═════ Records to process ═════

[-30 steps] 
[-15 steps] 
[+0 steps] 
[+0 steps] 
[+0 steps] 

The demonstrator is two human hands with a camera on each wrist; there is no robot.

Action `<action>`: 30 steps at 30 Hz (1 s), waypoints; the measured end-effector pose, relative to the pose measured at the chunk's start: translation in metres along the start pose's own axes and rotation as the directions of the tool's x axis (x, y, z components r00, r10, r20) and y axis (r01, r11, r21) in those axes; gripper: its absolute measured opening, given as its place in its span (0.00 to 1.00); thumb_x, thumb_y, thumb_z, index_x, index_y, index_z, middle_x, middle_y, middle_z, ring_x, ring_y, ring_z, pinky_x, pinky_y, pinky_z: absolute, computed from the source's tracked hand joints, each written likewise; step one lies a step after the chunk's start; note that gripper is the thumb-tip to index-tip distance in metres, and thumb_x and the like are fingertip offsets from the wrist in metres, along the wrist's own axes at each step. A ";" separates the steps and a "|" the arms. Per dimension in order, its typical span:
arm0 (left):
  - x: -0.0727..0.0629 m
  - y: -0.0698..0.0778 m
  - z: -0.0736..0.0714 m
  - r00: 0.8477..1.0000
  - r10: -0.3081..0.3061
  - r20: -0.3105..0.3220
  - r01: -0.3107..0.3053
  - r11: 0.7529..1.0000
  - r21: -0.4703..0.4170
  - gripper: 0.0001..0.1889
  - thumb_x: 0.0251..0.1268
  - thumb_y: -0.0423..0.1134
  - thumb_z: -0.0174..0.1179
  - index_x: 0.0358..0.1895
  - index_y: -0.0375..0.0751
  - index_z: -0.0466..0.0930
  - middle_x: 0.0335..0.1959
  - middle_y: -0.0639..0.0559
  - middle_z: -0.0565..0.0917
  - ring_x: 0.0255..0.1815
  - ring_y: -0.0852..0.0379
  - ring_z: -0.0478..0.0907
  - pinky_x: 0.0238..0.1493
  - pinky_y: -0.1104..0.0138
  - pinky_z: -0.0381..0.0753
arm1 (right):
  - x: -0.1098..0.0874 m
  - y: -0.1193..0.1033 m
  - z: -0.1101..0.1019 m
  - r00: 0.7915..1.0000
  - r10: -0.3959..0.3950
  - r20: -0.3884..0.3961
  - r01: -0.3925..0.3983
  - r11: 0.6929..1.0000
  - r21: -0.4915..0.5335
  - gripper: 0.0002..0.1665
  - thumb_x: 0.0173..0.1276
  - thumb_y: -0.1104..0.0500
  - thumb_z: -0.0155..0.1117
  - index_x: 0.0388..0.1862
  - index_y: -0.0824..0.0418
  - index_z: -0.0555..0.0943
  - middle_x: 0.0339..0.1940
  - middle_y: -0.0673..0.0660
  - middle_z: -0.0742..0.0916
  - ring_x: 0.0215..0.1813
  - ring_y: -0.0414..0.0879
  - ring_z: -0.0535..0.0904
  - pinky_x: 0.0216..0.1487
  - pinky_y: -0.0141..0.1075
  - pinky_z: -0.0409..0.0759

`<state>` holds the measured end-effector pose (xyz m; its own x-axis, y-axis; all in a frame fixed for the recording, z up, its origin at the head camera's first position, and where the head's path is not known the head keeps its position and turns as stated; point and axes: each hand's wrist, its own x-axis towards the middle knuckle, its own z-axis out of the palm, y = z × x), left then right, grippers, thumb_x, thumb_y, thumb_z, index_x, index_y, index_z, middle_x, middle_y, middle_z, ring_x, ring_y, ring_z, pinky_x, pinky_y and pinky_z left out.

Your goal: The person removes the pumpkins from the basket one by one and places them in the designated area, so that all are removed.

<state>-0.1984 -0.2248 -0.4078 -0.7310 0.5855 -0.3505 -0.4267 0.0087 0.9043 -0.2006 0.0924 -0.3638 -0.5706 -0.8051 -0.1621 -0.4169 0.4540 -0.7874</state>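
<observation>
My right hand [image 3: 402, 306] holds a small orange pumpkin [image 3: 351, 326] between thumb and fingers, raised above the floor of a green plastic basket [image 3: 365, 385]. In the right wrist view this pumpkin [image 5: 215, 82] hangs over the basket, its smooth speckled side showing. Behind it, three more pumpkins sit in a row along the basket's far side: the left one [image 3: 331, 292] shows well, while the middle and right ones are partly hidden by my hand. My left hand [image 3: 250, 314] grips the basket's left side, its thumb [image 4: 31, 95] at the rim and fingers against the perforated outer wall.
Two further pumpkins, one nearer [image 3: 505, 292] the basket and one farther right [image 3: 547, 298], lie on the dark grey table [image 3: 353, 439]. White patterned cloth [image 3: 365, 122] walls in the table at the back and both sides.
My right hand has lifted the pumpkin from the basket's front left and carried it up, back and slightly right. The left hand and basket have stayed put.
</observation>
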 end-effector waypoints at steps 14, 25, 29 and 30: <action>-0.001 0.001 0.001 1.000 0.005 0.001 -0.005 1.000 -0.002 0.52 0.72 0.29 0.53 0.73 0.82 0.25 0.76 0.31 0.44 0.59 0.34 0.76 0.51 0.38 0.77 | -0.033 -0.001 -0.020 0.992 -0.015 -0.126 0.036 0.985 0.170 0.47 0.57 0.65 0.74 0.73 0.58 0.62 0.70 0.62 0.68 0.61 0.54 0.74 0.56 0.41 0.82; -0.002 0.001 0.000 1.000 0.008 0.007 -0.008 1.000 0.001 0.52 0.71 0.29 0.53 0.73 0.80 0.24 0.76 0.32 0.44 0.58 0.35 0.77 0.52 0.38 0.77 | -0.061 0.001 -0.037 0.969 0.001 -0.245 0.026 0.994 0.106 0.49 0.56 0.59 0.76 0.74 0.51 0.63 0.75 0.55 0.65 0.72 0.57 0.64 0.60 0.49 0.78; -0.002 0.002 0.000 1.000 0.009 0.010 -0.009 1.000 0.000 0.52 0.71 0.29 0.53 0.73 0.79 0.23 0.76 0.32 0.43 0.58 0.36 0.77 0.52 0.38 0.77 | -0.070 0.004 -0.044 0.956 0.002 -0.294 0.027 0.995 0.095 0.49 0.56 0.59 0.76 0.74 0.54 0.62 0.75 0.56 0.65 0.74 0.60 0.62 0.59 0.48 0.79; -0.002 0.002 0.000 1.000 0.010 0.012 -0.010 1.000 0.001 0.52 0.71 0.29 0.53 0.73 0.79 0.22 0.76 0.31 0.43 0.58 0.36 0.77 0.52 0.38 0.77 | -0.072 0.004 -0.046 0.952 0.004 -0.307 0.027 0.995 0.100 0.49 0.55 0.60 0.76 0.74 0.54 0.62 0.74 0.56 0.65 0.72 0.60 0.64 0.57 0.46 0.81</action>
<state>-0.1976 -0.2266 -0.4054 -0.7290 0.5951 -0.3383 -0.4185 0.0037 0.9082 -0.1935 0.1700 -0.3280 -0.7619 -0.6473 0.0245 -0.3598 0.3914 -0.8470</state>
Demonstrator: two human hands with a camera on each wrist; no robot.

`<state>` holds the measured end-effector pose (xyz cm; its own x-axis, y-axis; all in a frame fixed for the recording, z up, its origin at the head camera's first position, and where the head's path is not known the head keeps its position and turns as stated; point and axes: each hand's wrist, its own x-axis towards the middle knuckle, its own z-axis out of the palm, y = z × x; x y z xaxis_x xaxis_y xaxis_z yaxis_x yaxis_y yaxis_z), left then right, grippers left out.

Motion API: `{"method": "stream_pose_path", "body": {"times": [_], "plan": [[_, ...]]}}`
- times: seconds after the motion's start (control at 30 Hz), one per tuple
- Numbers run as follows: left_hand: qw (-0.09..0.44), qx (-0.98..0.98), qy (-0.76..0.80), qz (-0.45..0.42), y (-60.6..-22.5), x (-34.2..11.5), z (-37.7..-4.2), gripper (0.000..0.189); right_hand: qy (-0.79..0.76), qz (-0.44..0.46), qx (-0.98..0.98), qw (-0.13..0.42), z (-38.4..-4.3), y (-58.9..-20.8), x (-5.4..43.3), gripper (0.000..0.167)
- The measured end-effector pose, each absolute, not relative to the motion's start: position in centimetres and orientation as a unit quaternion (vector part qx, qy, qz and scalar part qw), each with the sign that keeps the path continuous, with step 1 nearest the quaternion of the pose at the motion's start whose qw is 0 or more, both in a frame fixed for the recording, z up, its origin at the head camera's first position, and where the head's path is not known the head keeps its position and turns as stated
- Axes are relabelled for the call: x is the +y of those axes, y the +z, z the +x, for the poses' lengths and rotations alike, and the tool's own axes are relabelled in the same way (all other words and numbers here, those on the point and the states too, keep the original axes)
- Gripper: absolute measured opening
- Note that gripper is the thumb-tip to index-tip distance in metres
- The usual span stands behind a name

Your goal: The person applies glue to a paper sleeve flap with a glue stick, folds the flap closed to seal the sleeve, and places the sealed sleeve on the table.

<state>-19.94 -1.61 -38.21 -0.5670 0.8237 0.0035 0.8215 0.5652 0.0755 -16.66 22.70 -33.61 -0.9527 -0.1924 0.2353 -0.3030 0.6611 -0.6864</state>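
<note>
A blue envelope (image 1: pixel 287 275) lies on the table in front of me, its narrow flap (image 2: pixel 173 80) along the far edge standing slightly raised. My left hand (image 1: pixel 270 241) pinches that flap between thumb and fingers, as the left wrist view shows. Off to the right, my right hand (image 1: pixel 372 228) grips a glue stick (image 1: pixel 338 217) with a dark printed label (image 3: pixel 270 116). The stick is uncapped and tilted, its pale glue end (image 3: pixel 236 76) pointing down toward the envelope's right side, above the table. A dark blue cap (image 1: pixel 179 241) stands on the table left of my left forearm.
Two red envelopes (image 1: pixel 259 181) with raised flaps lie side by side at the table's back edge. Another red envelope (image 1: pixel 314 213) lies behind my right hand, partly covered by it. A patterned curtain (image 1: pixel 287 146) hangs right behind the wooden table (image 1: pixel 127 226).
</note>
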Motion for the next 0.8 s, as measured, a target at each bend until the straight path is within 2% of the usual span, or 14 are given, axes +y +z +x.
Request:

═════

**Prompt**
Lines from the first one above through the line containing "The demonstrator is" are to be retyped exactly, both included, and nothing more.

**Result of this exercise**
[-30 steps] 
[-15 steps] 
[+0 steps] 
[+0 steps] 
[+0 steps] 

The demonstrator is two human hands with a camera on each wrist; there is no robot.

What came before makes up the full response.